Pictures are not part of the copy; reproduce the remaining data exactly.
[Opening INFORMATION SHOWN section]
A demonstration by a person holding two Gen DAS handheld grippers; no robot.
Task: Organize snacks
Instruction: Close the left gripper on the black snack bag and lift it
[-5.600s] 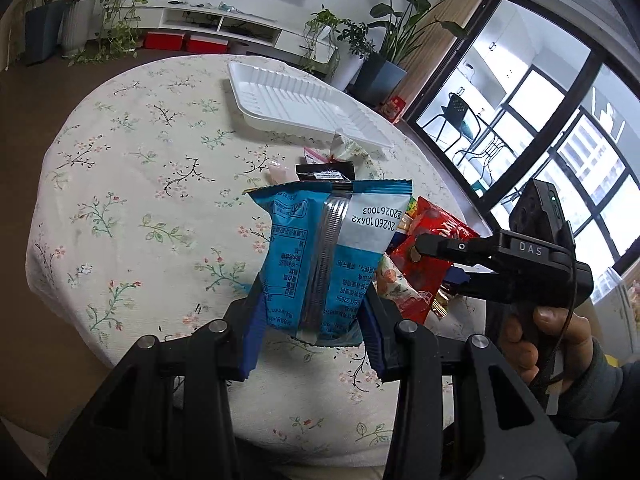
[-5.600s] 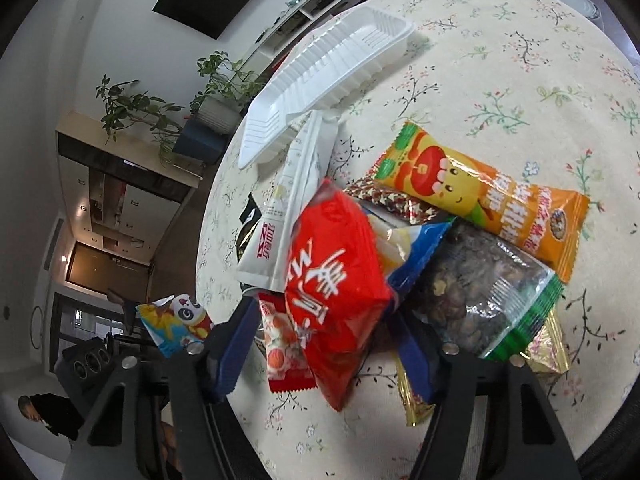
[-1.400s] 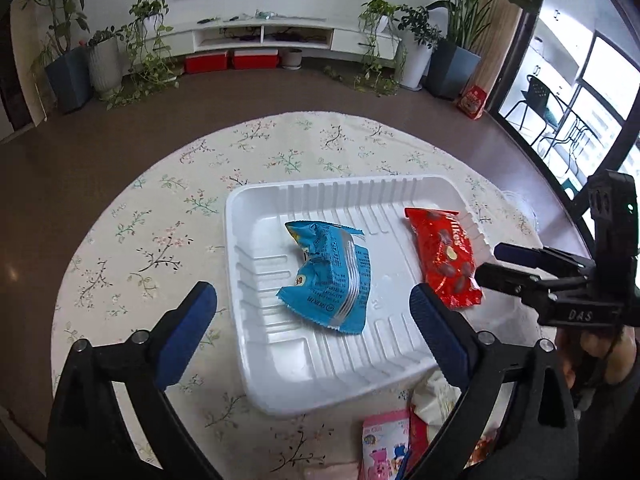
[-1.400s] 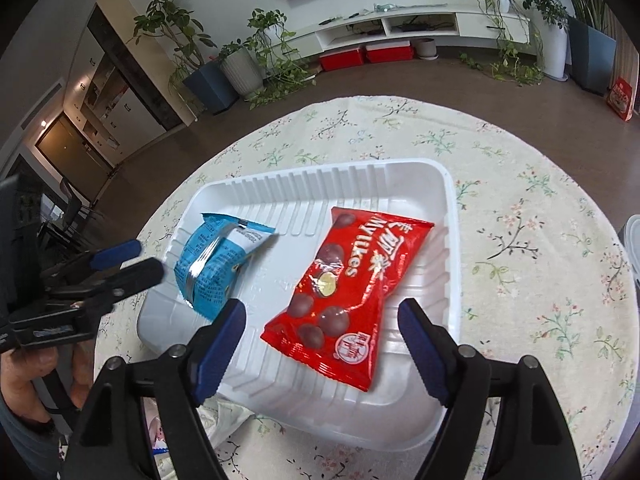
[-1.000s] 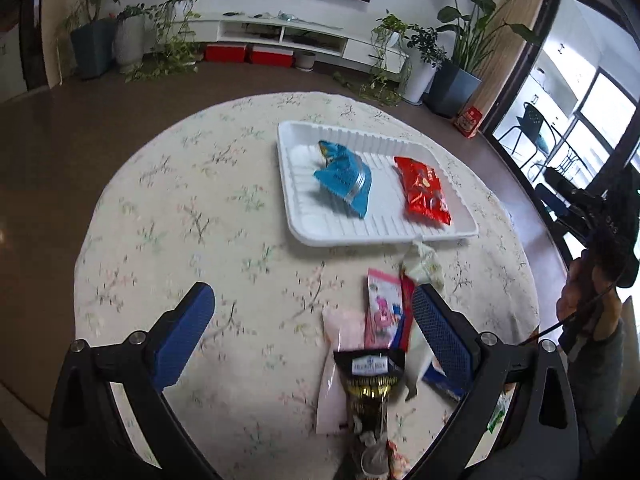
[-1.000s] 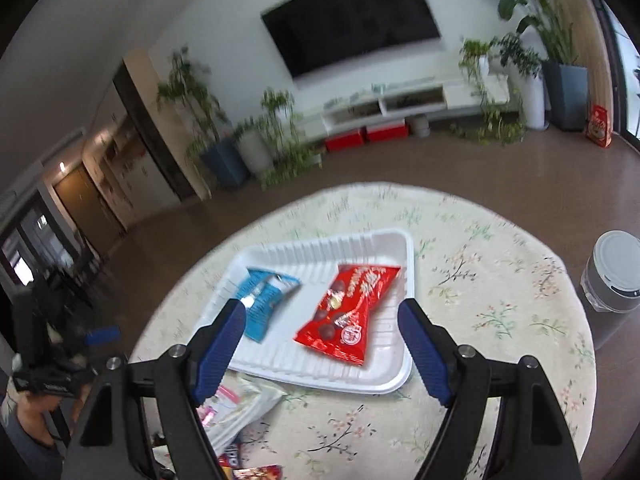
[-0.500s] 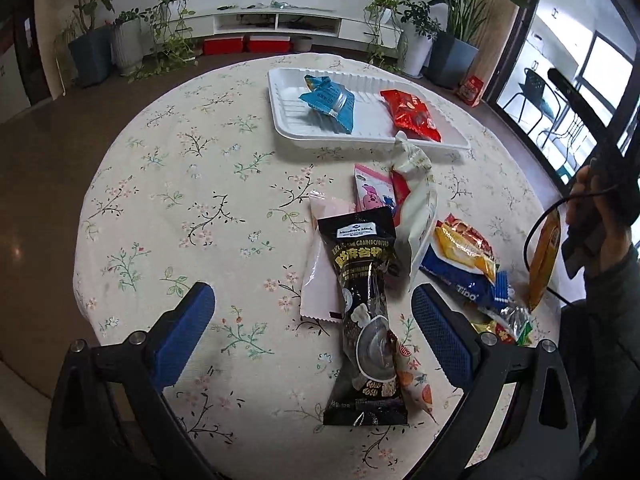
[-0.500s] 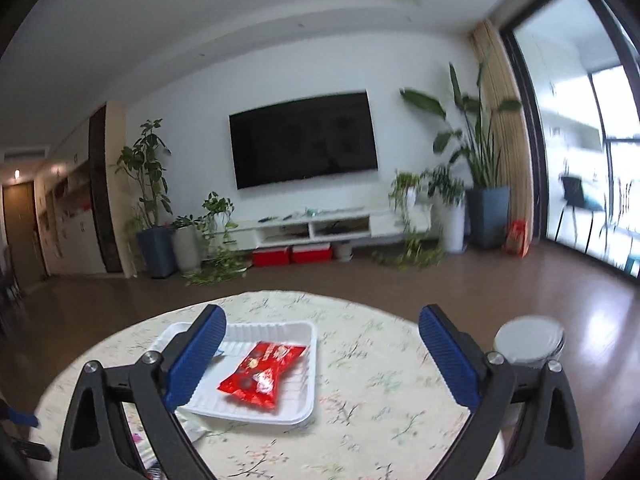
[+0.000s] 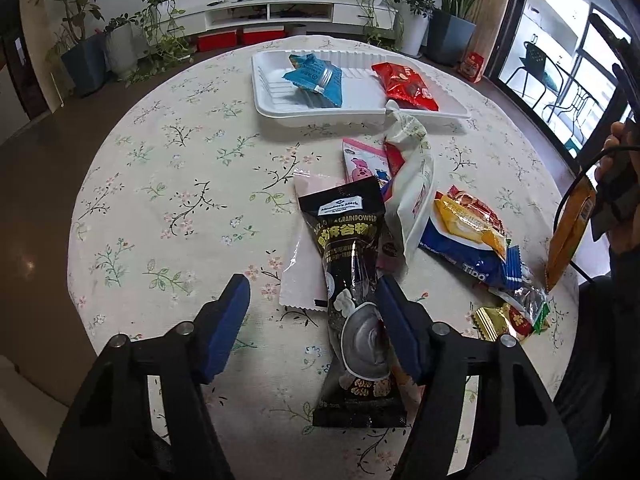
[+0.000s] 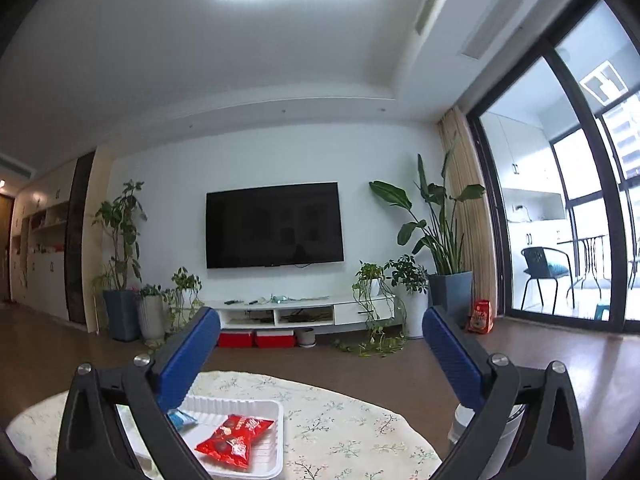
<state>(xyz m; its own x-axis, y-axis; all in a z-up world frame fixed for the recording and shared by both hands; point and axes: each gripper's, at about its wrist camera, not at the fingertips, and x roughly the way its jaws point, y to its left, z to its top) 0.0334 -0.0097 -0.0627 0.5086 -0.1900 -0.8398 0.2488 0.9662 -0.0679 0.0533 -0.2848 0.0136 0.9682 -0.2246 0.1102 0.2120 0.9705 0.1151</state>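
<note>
A white tray (image 9: 280, 108) at the far side of the round table holds a blue packet (image 9: 316, 80) and a red packet (image 9: 408, 88). A long black grain-powder packet (image 9: 352, 248) lies nearest me, on top of a pale pink packet (image 9: 300, 272). My left gripper (image 9: 312, 284) points down over it with jaws closing. The black packet's lower half lies between them, close to the right finger, with a wide gap to the left finger. My right gripper (image 10: 320, 320) points level at the room, jaws opening wide and empty, above the tray (image 10: 276, 412) and red packet (image 10: 234, 440).
Loose snacks lie right of the black packet: a white packet (image 9: 416, 176), a blue packet (image 9: 468, 256), a yellow-red one (image 9: 468, 216). An orange packet (image 9: 568, 232) stands on edge by the person's hand (image 9: 616, 160). A white bin (image 10: 460, 428) stands beyond the table's right edge.
The left gripper came down closer over the black packet and its jaws narrowed to about half. The right gripper tilted up from the tray toward the far wall and opened slightly wider.
</note>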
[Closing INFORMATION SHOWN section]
_REPLY TO THE TASK_
A demonstration by a person holding two Gen DAS handheld grippers; no robot.
Task: Organize snacks
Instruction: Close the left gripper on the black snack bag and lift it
[-5.600s] 
[-5.600s] 
[-1.400s] 
[-1.400s] 
[-1.000s] 
[-1.000s] 
[-0.500s] 
[-0.500s] 
[+0.000s] 
[+0.000s] 
<state>(xyz m; its own x-axis, y-axis; all in a z-up world frame fixed for the recording and shared by both hands; point and axes: each gripper's, at about its wrist camera, not at the fingertips, and x roughly the way its jaws point, y to its left, z to its top) 0.0334 -0.0097 -0.0627 0.5086 -0.1900 -0.8398 0.2488 0.9662 -0.0679 0.0533 -0.2848 0.0136 0.9682 -0.2246 0.1102 0.2120 0.9705 0.1151</state>
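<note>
A white tray (image 9: 280, 108) at the far side of the round table holds a blue packet (image 9: 316, 80) and a red packet (image 9: 408, 88). A long black grain-powder packet (image 9: 352, 248) lies nearest me, on top of a pale pink packet (image 9: 300, 272). My left gripper (image 9: 312, 284) points down over it with jaws closing. The black packet's lower half lies between them, close to the right finger, with a wide gap to the left finger. My right gripper (image 10: 320, 320) points level at the room, jaws opening wide and empty, above the tray (image 10: 276, 412) and red packet (image 10: 234, 440).
Loose snacks lie right of the black packet: a white packet (image 9: 416, 176), a blue packet (image 9: 468, 256), a yellow-red one (image 9: 468, 216). An orange packet (image 9: 568, 232) stands on edge by the person's hand (image 9: 616, 160). A white bin (image 10: 460, 428) stands beyond the table's right edge.
The left gripper came down closer over the black packet and its jaws narrowed to about half. The right gripper tilted up from the tray toward the far wall and opened slightly wider.
</note>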

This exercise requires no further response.